How to Random Search for Hyperparameters

The process of selecting a good model can be time consuming as there are many parameters to tune and an infinite number of combinations to consider. Once reasonable values have been identified for the model and dataset, performing hyperparameter searches is an efficient way to explore the hyperparameter space and potentially find an even better model fit.

The Randomized Search Cross-Validation option is best run near the beginning of your hyperparameter search process, as it randomly will select a combination of values from user specified ranges which you'll provide based on your knowledge of the dataset. The niml model is then run with random combinations of these values a specified number of times without replacement. Ideally, this search will help you narrow the parameters to focus on further, at which point you can manually fine tune or attempt a different search method to refine your parameter values even further.

Code Example

The following code is a detailed demonstration on how to run RandomizedSearchCV on the NIML NPU using a Base Estimator wrapper.
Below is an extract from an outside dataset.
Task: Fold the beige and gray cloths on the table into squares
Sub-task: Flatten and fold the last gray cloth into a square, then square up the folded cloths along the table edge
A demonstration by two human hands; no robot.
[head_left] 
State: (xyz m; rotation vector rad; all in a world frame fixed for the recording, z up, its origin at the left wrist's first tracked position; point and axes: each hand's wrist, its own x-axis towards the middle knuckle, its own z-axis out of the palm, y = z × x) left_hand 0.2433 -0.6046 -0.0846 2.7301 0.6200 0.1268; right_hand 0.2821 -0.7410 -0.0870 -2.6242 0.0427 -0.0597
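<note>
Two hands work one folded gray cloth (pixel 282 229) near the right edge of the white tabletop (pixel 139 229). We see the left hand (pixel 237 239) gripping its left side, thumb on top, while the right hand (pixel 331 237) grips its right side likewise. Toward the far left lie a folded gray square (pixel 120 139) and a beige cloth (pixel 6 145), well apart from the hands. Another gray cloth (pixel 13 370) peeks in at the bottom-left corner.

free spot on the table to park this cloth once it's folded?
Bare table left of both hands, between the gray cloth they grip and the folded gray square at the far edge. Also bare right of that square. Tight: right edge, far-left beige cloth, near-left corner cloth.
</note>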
Users define the the scoring, number of cross-validation jobs, number of parallel jobs, number of searches, and whether or not to include the training scores. A fit is then performed on the Base Estimator wrapper with parameters that are randomly chosen on the train and test data. Command line output then displays the results of the best estimator fit score and the parameters that lead to that score. A CSV file is also created that contains the parameters of the NPU upon running the fit, the time taken to perform the fit, and the chosen metric results.

import csv
import json
import numpy as np
from niml.encoder import encoder
from niml.model.nispooler import sp_pooler_c
from sklearn.neighbors import KNeighborsClassifier
from sklearn import datasets
from sklearn.model_selection import train_test_split
from sklearn.model_selection import GridSearchCV, RandomizedSearchCV, ShuffleSplit
import pandas as pd
from sklearn.utils.estimator_checks import check_estimator
import time
import os

Split Data for Train and Test

If you do not already have train and test dataset, load in the desired dataset and split it into a train and test subsets.
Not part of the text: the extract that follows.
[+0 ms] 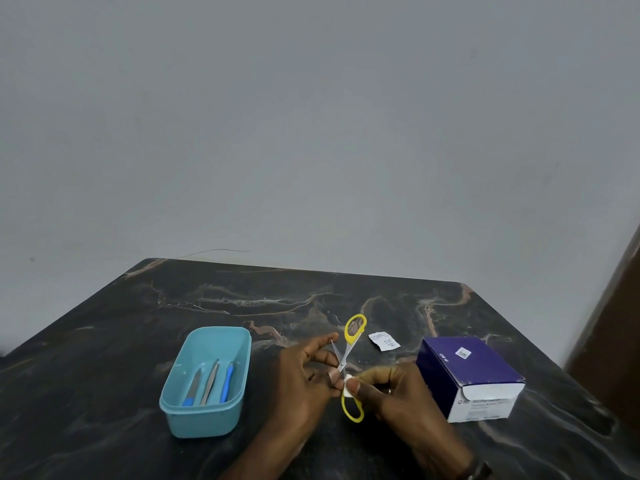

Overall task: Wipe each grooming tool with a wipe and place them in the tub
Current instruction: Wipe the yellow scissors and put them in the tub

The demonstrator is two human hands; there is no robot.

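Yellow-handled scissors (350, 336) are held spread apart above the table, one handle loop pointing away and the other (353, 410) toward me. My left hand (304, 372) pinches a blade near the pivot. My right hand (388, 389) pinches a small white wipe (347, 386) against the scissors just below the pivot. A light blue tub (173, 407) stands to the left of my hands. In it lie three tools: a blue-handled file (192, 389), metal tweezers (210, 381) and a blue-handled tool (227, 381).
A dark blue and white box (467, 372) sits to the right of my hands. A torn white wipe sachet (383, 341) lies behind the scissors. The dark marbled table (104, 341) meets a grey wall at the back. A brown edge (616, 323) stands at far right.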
#separate data into train and test splits
#RandomSearchCV will train and validate within the training data split only

train,test = train_test_split(data, test_size=0.20)

Construct a Default Model or NPU (The Base Estimator)

Construct a default model.Model object or NPU object that will be used by the estimator. These are the values that will be used if no search range is provided to the model.

This is referred to as the Base Estimator, and it requires default values for every variable required to run the model.

estimator_p = Pooler(
    # Encoder/Data parameters
    sdr_width=784,
    enc_set_bits=4,
    enc_sparsity=0.25,
    enc_missing_val_ind = "?",
    tts_test_size = 0.20, #Set encoding train_test_split test size
    tts_random_state = np.random.RandomState(seed=592), #Set encoding train_test_split random_state

    # NPU
    neurons=500,
    active_neurons=5,
    input_pct=0.75,
    seed= 123, #Typically the arg seed
    synapse_inc=5,
    synapse_dec=1,
    activity_reset_cnt=50,
    decay_cnt_target=10,
    learning=True,

    # Boosting
    boost_max=0.9,
    boost_str=2,
    boost_tbl_size=21,
    boost_tbl_step=0.03,

    # Classifier
    classifier_ = KNeighborsClassifier(n_neighbors=3), # Set the classifier
)

Define Scoring Metrics

Define the type of scoring you would like to use, as well as number of cross-validation jobs, total searches, number of jobs to run in parallel, and whether or not you'd like to training scores to be included in the resulting CSV.

SCORING = 'f1_weighted'
NUM_CV_JOBS = 2 #Default is 2
NUM_SEARCHES = 1 #Default is 1
NUM_PARALLEL_JOBS = -1 #Default is all (-1)
TRAIN = False  # whether to include training scores or not

Define Search Ranges

Define the dictionary of hyperparameters over which you would like to perform a Randomized Search. As shown below, the parameter ranges must be specified as lists of values.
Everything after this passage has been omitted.